### Provided material

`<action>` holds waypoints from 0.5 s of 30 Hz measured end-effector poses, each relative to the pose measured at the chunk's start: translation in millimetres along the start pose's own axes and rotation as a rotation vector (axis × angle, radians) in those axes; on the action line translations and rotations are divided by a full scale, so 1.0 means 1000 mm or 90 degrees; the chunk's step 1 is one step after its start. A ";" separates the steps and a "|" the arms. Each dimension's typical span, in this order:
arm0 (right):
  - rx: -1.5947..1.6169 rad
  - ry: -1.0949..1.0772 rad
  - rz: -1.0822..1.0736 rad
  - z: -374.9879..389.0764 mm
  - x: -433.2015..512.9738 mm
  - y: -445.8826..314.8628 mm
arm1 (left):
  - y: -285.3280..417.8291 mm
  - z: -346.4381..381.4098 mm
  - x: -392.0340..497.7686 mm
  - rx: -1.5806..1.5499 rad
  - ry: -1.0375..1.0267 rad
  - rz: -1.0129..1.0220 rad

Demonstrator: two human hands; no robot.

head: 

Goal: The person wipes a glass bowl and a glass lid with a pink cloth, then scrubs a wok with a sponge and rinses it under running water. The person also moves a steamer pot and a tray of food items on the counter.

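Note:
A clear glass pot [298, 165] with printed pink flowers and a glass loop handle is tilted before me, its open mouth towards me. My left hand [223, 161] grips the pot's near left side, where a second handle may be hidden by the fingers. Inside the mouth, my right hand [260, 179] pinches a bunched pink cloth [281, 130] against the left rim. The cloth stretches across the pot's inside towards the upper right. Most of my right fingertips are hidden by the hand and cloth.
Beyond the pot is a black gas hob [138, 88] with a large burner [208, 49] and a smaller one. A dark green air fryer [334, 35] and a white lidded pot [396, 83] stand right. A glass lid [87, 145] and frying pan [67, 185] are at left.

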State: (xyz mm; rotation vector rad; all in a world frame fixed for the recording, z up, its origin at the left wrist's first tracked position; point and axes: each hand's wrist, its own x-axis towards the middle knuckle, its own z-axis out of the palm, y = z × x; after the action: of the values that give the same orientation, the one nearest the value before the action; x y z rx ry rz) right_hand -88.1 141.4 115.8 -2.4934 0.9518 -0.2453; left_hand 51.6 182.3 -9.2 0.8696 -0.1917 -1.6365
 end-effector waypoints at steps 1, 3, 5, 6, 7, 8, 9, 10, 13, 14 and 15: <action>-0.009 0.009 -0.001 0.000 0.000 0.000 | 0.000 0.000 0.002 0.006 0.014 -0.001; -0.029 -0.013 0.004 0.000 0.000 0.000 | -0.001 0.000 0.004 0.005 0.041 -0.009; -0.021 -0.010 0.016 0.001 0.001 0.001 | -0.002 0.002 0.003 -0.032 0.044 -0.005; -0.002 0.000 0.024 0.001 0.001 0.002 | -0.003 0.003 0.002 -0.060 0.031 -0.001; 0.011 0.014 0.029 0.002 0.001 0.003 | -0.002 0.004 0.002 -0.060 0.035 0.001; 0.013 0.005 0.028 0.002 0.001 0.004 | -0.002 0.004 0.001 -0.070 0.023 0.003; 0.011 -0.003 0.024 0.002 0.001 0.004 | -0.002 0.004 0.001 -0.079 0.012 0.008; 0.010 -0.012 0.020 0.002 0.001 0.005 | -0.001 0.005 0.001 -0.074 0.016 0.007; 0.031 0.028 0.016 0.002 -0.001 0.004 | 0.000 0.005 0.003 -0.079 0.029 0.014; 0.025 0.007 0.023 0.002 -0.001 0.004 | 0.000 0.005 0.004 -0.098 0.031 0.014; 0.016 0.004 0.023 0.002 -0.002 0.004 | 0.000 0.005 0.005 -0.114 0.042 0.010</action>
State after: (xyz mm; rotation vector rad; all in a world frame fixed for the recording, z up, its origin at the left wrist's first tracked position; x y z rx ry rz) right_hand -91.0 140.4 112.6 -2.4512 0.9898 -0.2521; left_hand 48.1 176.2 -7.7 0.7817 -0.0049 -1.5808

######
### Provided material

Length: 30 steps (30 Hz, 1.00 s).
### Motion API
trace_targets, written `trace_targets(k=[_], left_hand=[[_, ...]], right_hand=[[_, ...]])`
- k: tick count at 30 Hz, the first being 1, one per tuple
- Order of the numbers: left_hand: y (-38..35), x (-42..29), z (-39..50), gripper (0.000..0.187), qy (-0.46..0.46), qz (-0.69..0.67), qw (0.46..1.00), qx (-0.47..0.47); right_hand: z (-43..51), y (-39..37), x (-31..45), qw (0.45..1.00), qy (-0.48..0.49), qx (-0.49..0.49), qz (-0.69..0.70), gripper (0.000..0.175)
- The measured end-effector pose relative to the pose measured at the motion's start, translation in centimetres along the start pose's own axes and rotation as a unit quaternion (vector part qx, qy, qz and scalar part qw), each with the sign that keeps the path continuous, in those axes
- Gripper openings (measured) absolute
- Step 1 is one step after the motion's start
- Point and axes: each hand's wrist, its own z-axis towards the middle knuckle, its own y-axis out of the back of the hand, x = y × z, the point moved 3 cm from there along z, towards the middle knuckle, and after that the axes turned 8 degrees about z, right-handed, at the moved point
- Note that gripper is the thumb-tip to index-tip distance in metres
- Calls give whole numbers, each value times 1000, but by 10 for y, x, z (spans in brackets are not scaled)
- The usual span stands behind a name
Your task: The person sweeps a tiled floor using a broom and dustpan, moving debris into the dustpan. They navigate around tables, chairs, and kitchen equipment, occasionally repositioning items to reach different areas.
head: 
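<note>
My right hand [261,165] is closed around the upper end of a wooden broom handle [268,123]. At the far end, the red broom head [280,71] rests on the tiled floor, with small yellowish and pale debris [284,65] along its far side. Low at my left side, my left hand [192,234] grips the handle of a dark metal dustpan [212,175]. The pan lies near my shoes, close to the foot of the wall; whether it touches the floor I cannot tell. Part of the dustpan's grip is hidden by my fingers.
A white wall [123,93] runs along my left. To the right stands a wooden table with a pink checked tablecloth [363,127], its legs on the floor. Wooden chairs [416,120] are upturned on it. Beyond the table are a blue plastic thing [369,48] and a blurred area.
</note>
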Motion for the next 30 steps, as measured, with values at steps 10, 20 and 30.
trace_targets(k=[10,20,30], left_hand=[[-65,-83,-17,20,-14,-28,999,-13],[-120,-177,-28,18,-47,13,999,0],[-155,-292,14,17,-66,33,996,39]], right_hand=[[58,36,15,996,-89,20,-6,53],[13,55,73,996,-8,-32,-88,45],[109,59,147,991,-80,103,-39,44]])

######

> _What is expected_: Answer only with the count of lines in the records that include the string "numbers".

> _Exercise result_: 2